WHAT THE TASK ASKS -
An exact copy of all the data is needed, with every picture left out.

THE DATA -
++++++++++

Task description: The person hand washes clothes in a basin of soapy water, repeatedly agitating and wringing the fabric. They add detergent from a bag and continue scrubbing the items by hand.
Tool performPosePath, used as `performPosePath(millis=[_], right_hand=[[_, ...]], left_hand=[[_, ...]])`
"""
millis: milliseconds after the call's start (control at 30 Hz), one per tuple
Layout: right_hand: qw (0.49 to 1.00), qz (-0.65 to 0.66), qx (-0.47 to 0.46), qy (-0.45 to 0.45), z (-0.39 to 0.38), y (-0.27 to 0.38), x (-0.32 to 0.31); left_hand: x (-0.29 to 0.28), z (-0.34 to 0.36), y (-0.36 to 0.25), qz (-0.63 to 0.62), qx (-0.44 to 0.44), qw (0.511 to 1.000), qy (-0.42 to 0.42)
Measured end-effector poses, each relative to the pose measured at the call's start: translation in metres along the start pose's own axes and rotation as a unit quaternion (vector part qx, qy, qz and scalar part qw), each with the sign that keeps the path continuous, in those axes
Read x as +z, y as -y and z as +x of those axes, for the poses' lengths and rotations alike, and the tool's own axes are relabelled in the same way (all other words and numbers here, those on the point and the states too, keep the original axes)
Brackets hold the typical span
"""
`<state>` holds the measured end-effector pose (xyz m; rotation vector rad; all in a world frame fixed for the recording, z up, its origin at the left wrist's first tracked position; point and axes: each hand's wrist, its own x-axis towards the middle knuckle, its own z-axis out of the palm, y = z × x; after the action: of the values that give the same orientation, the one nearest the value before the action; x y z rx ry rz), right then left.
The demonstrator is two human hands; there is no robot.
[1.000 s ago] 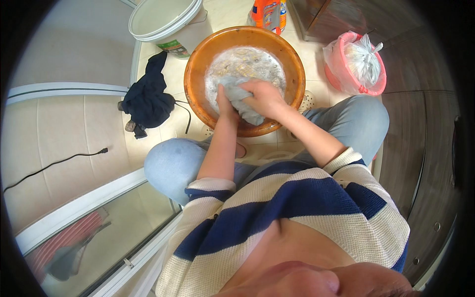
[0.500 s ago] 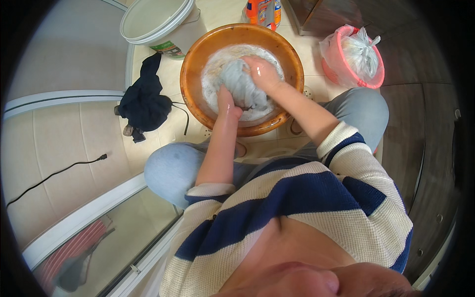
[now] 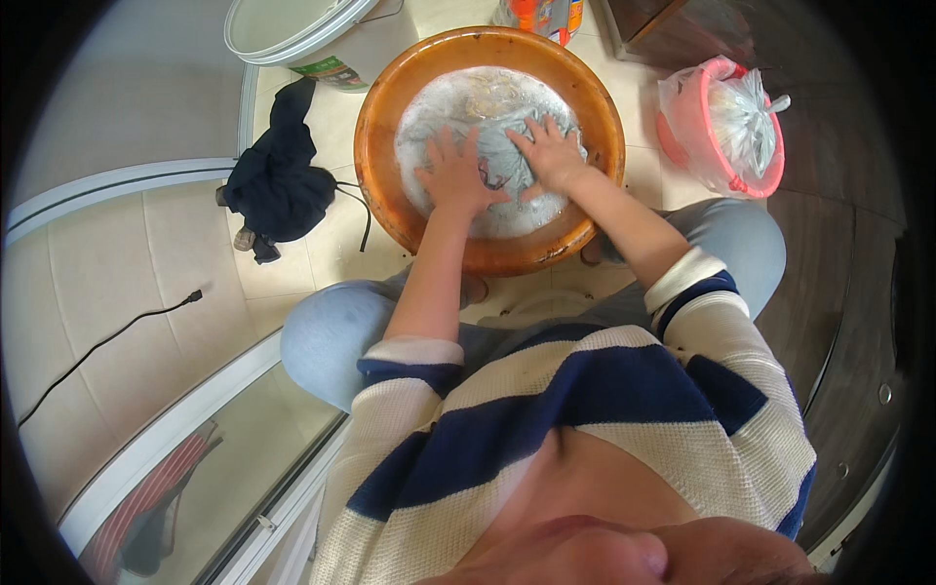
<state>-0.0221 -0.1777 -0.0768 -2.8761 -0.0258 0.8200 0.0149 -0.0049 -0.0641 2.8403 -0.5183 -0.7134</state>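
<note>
An orange-brown basin (image 3: 379,195) stands on the floor between my knees, with white suds (image 3: 424,105) over the water in it. A pale grey-blue cloth (image 3: 504,156) lies spread and partly sunk in the suds. On its left side my left hand (image 3: 458,174) rests with the fingers spread. My right hand (image 3: 549,158) lies on its right side, fingers spread too. Neither hand grips the cloth. Its lower parts are hidden under foam and my palms.
Left of the basin, a dark garment (image 3: 283,185) with a cord lies on the tiles. Behind stand a white bucket (image 3: 375,49) and a bottle with orange parts (image 3: 531,15). A pink bin (image 3: 720,127) with a tied bag is at the right. A black cable (image 3: 107,341) lies left.
Half a second ago my hands held the cloth bunched up above the suds. Now the cloth is lower and flatter, and my fingers have spread over it.
</note>
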Motion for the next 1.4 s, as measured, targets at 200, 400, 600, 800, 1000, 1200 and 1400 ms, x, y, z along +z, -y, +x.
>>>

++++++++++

ANSWER SPACE -
Task description: The person hand washes clothes in a basin of soapy water, repeatedly agitating and wringing the fabric. They add detergent from a bag and continue scrubbing the items by hand.
Tool performPosePath, used as `performPosePath(millis=[_], right_hand=[[_, ...]], left_hand=[[_, ...]])`
"""
millis: milliseconds after the call's start (control at 30 Hz), one per tuple
Layout: right_hand: qw (0.49 to 1.00), qz (-0.65 to 0.66), qx (-0.47 to 0.46), qy (-0.45 to 0.45), z (-0.39 to 0.38), y (-0.27 to 0.38), x (-0.32 to 0.31); left_hand: x (-0.29 to 0.28), z (-0.34 to 0.36), y (-0.36 to 0.25), qz (-0.63 to 0.62), qx (-0.44 to 0.44), qw (0.511 to 1.000), qy (-0.42 to 0.42)
Measured end-effector poses, each relative to the pose measured at the call's start: translation in metres along the start pose's own axes and rotation as a unit quaternion (vector part qx, qy, qz and scalar part qw), each with the sign that keeps the path continuous, in those axes
Read x as +z, y as -y and z as +x of those axes, for the poses' lengths and rotations alike, and the tool's own axes are relabelled in the same way (all other words and numbers here, those on the point and the states too, keep the original axes)
Brackets hold the typical span
"""
`<state>` holds the measured end-effector pose (xyz m; rotation vector rad; all in a world frame fixed for the recording, z up, its origin at the left wrist's first tracked position; point and axes: each hand's wrist, its own x-axis towards the middle knuckle, its own z-axis out of the palm, y = z × x; after the action: of the values that give the same orientation, the one nearest the value before the action; x y z rx ry rz), right then left.
The demonstrator is two human hands; there is no robot.
[1.000 s ago] 
[0.500 s ago] 
[now] 
<state>-0.0221 -0.1777 -0.0768 -2.8761 -0.0258 0.8200 0.0149 -0.0049 -0.0641 2.8403 -0.5183 -0.7134</state>
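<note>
An orange-brown basin (image 3: 379,195) stands on the floor between my knees, with white suds (image 3: 424,105) over the water in it. A pale grey-blue cloth (image 3: 504,156) lies spread and partly sunk in the suds. On its left side my left hand (image 3: 458,174) rests with the fingers spread. My right hand (image 3: 549,158) lies on its right side, fingers spread too. Neither hand grips the cloth. Its lower parts are hidden under foam and my palms.
Left of the basin, a dark garment (image 3: 283,185) with a cord lies on the tiles. Behind stand a white bucket (image 3: 375,49) and a bottle with orange parts (image 3: 531,15). A pink bin (image 3: 720,127) with a tied bag is at the right. A black cable (image 3: 107,341) lies left.
Half a second ago my hands held the cloth bunched up above the suds. Now the cloth is lower and flatter, and my fingers have spread over it.
</note>
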Motion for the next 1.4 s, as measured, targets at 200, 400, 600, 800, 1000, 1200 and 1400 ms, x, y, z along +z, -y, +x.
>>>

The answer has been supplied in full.